Learn about the long history of the QED and some aspects of it today that are not captured by other areas of the website.
Origins of the QED
The roots of the QED are in the Department of Political and Economic Science, established in 1889 under Adam Shortt, a Queen's graduate who later helped to found the modern Canadian public service.
Queen's economists have played a prominent role in Canadian public policy since at least the 1920s.
- Clifford Clark (1889 – 1952) helped establish the Bank of Canada in 1934 as Deputy Minister of Finance
- Oscar (O. D.) Skelton (1878-1941 served for many years and Undersecretary of External Affairs, respectively.
- William Archibald (W. A.) Mackintosh (1895–1970) served in a number of senior positions in Ottawa between 1939 and 1946 before returning to Queen’s to head first the Department, then the Faculty of Arts and Science, and finally the University as Principal between 1951 and 1961.
- John James Deutsch (1911-1976) served as the first chairman of the Economic Council of Canada and later served and Principal between 1968 and 1976.
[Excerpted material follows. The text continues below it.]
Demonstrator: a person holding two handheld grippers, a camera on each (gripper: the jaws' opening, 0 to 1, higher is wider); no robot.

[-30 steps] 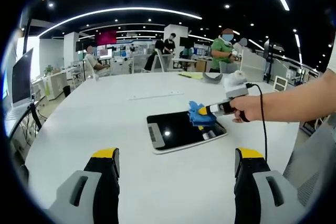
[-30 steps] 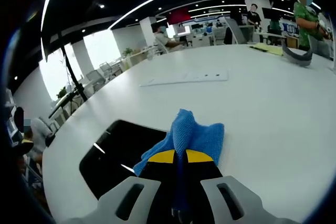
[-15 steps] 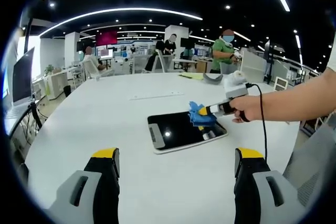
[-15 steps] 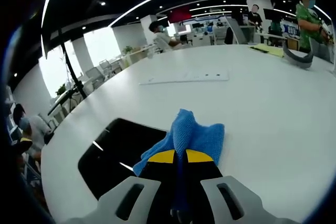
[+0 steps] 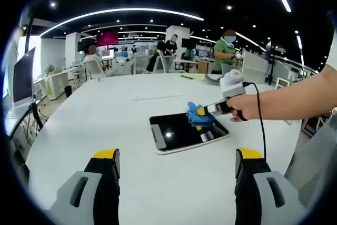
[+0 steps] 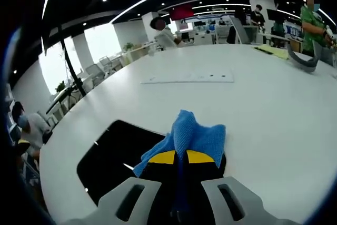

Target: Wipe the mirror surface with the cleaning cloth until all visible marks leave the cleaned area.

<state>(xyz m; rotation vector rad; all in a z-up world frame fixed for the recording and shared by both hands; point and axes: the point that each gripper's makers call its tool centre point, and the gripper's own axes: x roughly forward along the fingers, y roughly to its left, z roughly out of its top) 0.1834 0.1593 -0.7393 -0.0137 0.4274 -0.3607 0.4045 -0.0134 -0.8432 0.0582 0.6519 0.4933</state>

The Department is Established
In 1964 the Political and Economic Science was split in 3 separate units: the QED, the School of Business, and the Department of Political Studies.
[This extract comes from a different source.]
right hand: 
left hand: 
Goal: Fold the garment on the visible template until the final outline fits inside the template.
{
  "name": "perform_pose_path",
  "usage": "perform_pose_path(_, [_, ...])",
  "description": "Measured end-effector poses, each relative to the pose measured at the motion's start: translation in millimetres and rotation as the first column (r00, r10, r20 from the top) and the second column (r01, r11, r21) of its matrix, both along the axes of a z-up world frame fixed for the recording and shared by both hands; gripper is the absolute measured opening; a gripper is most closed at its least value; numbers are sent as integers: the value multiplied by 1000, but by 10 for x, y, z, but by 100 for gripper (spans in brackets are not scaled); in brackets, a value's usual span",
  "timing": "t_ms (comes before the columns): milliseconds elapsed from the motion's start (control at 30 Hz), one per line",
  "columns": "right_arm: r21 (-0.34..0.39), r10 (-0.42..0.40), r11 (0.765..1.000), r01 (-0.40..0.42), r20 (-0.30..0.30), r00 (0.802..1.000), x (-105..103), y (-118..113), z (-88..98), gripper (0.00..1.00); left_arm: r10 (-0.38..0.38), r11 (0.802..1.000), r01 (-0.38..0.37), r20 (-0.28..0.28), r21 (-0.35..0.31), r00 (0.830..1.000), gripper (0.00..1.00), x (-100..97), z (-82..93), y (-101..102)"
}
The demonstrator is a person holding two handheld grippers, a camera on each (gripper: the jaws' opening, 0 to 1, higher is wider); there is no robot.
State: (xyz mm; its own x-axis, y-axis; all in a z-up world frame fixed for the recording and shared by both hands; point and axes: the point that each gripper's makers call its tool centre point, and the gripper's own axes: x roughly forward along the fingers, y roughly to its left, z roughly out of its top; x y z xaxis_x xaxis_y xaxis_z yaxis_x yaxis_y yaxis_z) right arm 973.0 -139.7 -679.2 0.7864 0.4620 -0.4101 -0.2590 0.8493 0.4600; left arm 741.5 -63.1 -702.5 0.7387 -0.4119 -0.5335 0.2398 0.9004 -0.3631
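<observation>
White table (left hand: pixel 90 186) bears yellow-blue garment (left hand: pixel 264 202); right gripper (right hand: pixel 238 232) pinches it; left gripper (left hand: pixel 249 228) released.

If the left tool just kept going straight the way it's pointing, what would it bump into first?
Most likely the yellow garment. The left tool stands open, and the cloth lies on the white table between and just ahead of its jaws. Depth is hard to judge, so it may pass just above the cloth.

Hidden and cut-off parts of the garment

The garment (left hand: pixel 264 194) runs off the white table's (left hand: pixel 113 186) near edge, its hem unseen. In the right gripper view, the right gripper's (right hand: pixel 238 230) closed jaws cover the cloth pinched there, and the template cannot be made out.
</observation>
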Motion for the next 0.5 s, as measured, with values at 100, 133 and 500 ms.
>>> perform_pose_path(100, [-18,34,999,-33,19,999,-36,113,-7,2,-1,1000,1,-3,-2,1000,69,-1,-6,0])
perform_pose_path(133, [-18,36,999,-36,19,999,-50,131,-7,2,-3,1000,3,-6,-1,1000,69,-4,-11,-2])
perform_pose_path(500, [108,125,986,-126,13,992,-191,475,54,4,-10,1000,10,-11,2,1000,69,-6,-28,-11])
The grew rapidly until the late 1970s, and it soon acquired an international reputation for its graduate programs and research.
The Department's rise to prominence owes a great deal to the appointment of Richard Lipsey in 1970 as the first Sir Edward Peacock Professor of Economics, made possible by a substantial bequest from Sir Edward Peacock (1871–1962).
Lipsey, a Canadian who had been a Professor at the London School of Economics, was a leading researcher and writer with an enormous international reputation. This outstanding appointment helped to attract many excellent junior faculty members and played a key role in the subsequent development of the Department.
Growth and Excellence
The John Deutsch Institute for the Study of Economic Policy was created in the early 1980s to foster the tradition of involvement in Canadian public policy.
Some of the Institute's resources were later used to help create the Jarislowsky-Deutsch Chair in Economic and Financial Policy, which was held from 1991 to 2012 by Tom Courchene, one of the most active and influential academic contributors to public discussion of economic policy in Canada.
More recently endowments and gifts have established the Stephen J.R. Smith Chair in Economic Policy, the Douglas D. Purvis Professorship, and Weatherall Visiting Fellowships.
The QED is well-known internationally for research in a large number of areas, including Macroeconomics, Public Economics, and Econometrics.
On RePEc (Research Papers in Economics), the Department ranks third in Canada (behind UBC and Toronto) in the overall ranking,
However, its reputation comes at least as much from its graduates as from its faculty members, but it ranks first (26th in the world) based on the achievements of its former doctoral students.
- Among institutions outside the United States, only the LSE, Oxford, Cambridge, and Louvain (CORE) rank higher than Queen's according to this criterion. [rankings as of August 2019]
One measure of lifetime achievement for a Canadian economist is being elected as the President of the Canadian Economics Association. This position has been held by no less than eight QED faculty members over the past 48 years:
- Malcolm Urquhart,
- Richard Lipsey,
- Stephan Kaliski,
- Tom Courchene
- Robin Boadway
- James MacKinnon
- Gregor Smith
- Charles Beach.
Six other CEA Presidents were members of the Department at some point in their careers,
The current CEA President, Scott Taylor , is one of three presidents with Queen's PhD.